Traveling through both the inner and outer radiation belts, the crafts will maintain varying distances, sometimes within 100 miles of one another, at other times able to fit three Earths between them. [How the Radiation Belt Storm Probe Mission Works (Infographic)]
Their separation will allow scientists to get a better feel for changes that occur in the belts. One craft may absorb a spike in radiation levels. What the second craft reads from a different location will reveal a great deal about what is happening in the belts.
It may read a similar increase. It may only detect the higher levels when it reaches the same region the first craft was traveling through. It may pick up the spike after a slight delay, indicating that the radiation is traveling, wavelike, through the belts. Or it may see nothing at all.
In addition, RBSP contains the most comprehensive suite of instruments flown into the radiation belts.
"It's very hard to make quality measurements in the heart of the region," Mauk said. He explained that, because the radiation is constantly bombarding the instruments, it can be difficult to separate out the data from the noise. RBSP is using several backups on its instrument to ensure clean readings.
Earth isn't the only planet in the solar system with radiation belts.
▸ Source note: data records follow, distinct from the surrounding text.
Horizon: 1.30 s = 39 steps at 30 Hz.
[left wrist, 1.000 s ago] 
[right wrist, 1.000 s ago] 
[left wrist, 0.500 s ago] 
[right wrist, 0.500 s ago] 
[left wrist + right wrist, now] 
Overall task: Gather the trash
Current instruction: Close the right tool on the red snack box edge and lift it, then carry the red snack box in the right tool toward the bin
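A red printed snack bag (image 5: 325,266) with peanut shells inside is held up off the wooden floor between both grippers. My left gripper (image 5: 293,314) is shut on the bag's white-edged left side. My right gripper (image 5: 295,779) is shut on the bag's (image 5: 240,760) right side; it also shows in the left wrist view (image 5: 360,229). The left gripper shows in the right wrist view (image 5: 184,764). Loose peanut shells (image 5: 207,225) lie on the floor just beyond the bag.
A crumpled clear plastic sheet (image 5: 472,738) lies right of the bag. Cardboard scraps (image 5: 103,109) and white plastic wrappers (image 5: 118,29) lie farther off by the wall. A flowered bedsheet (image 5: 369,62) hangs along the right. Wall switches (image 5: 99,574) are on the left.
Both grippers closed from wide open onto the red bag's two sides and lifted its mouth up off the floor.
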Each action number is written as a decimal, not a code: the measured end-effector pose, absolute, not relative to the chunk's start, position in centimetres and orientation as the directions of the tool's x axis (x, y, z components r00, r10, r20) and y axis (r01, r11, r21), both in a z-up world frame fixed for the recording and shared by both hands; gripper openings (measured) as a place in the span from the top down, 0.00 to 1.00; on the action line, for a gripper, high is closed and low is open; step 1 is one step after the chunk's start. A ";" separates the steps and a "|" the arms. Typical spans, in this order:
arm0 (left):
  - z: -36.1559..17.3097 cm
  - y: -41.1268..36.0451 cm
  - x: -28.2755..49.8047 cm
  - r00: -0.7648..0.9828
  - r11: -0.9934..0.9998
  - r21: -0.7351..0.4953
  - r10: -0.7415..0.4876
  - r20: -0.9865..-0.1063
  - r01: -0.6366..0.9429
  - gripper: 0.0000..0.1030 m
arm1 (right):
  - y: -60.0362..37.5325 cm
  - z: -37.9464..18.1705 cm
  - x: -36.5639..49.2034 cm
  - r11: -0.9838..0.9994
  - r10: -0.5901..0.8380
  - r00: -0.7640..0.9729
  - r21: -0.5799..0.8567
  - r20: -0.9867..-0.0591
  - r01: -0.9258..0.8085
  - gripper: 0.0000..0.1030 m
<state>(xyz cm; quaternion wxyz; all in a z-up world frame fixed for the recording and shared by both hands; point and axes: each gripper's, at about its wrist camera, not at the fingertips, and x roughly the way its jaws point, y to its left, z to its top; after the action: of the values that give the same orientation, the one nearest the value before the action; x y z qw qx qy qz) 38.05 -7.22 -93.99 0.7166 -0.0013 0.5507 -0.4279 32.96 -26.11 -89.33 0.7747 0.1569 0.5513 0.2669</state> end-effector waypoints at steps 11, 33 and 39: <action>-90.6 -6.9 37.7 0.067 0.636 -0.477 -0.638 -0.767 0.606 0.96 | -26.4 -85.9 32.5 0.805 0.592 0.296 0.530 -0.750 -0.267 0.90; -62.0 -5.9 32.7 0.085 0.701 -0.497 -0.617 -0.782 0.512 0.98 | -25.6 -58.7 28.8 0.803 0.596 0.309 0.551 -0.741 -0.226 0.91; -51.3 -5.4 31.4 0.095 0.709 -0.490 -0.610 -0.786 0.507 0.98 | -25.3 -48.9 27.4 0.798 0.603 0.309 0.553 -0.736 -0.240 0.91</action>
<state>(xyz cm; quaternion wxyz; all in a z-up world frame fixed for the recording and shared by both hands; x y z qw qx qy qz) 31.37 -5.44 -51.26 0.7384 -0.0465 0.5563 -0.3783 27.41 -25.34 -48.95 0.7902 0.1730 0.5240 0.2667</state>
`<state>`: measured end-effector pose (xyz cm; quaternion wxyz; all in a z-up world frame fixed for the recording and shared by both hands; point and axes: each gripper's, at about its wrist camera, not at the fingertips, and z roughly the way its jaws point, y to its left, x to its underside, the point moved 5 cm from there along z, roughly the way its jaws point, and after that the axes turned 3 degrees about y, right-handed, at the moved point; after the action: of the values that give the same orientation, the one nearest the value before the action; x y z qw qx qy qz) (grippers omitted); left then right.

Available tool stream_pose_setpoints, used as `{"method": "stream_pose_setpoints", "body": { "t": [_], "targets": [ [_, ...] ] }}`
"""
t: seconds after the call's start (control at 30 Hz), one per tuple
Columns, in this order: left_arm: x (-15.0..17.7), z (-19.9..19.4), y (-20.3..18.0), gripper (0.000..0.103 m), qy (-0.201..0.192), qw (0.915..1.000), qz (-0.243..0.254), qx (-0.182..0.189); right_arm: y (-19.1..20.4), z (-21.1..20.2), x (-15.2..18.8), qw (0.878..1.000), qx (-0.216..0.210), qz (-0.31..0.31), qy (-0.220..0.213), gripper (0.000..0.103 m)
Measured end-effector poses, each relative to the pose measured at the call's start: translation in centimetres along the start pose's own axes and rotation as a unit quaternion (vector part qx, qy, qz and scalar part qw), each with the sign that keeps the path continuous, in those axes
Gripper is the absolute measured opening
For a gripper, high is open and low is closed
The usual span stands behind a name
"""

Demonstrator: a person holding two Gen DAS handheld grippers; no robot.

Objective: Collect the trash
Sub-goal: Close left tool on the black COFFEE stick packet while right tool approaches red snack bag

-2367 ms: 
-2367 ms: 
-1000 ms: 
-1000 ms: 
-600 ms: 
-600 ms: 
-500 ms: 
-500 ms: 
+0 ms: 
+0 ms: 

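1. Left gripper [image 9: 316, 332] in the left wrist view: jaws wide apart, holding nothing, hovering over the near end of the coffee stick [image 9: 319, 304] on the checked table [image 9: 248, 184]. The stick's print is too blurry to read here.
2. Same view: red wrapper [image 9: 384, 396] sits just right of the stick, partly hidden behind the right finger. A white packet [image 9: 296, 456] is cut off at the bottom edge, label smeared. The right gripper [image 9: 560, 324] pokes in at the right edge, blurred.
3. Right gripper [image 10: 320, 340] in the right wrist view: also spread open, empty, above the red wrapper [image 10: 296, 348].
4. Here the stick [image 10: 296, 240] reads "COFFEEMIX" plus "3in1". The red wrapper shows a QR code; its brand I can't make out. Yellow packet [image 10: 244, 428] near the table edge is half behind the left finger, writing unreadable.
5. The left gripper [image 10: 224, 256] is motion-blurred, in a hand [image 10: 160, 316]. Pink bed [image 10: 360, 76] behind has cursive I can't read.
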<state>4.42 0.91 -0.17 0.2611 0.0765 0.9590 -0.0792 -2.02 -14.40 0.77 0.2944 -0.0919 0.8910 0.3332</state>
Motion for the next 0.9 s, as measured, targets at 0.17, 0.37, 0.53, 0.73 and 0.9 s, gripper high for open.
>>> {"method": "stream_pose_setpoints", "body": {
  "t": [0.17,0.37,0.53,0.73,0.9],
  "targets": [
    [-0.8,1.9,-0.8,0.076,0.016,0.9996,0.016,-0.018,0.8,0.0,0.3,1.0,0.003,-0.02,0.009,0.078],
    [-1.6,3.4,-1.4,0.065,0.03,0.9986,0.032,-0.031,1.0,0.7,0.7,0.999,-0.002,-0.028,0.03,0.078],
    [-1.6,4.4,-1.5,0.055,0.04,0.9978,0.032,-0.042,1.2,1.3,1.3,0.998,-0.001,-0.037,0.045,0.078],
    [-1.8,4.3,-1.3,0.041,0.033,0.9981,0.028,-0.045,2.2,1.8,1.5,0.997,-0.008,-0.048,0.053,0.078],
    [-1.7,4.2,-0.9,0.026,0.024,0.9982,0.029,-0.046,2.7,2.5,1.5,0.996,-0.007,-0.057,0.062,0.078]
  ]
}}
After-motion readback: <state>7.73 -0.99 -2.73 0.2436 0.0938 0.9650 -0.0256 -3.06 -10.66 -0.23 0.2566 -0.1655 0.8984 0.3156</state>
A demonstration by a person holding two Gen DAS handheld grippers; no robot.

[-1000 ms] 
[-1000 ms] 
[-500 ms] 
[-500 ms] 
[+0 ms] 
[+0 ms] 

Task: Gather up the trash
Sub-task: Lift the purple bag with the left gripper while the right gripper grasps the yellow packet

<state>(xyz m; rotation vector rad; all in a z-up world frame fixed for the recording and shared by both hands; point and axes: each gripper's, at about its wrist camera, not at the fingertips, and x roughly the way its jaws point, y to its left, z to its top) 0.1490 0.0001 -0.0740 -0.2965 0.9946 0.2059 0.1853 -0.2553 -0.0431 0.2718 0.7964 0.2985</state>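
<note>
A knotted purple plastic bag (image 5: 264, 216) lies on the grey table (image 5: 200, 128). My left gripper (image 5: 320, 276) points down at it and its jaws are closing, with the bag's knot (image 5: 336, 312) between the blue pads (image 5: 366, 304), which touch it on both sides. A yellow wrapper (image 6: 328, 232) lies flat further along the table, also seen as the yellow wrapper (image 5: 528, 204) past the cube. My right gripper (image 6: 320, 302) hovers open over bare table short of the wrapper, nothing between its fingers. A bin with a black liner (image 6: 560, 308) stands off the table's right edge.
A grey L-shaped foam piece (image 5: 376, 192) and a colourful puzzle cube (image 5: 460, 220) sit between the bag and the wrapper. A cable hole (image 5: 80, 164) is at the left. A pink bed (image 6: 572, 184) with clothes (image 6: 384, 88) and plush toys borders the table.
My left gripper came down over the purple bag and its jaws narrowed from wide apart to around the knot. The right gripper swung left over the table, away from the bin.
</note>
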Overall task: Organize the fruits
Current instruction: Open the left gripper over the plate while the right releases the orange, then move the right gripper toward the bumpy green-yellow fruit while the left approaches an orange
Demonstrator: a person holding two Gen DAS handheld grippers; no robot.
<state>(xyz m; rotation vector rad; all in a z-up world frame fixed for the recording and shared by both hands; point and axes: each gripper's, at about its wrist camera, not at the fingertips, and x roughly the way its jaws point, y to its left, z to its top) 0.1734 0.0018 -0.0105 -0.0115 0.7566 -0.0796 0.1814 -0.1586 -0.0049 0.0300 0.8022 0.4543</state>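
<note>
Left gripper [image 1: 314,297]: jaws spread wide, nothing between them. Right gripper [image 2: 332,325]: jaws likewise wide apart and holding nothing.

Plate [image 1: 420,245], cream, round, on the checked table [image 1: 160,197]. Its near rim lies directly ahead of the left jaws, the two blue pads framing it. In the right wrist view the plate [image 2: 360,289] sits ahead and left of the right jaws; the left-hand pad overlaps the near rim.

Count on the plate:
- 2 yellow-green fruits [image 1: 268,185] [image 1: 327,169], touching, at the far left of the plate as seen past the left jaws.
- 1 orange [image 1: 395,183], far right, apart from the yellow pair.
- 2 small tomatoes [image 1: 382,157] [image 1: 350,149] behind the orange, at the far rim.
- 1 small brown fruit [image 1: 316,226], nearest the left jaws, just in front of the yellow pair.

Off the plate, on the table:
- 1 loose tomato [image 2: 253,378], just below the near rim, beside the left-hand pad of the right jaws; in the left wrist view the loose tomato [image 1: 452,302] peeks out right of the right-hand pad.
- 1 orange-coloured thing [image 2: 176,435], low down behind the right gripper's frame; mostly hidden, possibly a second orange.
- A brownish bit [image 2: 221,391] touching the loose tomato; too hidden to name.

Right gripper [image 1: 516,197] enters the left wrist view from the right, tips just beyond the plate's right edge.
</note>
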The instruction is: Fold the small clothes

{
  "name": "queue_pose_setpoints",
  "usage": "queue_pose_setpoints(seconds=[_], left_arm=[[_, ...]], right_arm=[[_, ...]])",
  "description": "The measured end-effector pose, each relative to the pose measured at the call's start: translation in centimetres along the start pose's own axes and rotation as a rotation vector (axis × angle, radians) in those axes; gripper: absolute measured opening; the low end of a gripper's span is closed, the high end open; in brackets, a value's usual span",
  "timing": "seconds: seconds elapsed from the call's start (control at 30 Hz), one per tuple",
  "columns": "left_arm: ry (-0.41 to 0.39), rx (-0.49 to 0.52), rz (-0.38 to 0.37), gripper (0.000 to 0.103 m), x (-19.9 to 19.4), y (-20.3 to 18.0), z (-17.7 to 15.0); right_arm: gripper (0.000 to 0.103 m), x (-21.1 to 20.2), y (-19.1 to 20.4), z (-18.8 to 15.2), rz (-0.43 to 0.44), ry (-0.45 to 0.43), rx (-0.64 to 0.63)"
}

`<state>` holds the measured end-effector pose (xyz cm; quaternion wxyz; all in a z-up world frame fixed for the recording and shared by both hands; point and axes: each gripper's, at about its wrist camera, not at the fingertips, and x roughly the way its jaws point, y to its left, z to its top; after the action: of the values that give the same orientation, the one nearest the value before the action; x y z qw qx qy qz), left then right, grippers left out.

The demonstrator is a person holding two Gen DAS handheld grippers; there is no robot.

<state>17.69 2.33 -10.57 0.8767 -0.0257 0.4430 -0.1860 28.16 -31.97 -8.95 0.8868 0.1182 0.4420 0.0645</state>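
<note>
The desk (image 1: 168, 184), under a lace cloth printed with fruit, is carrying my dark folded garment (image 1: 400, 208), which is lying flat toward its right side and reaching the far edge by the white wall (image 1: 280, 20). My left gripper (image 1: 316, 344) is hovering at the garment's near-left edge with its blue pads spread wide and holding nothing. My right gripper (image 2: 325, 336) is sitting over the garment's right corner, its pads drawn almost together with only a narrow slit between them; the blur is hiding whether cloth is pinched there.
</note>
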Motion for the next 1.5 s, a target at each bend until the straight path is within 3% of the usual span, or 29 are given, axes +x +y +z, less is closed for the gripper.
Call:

Though very different, both Jupiter and Saturn boast bands of charged particles around them. And X-ray and radio astronomy missions record high radiation regions all over the universe, in places such as the Crab Nebula. So in addition to helping protect astronauts, satellites and sensitive electronics, RBSP can also lend insight into more distant locations.
"We're using Earth's radiation belt as a natural laboratory here so we can understand the creation of radiation regions elsewhere in the solar system, and elsewhere in the universe," Mauk said.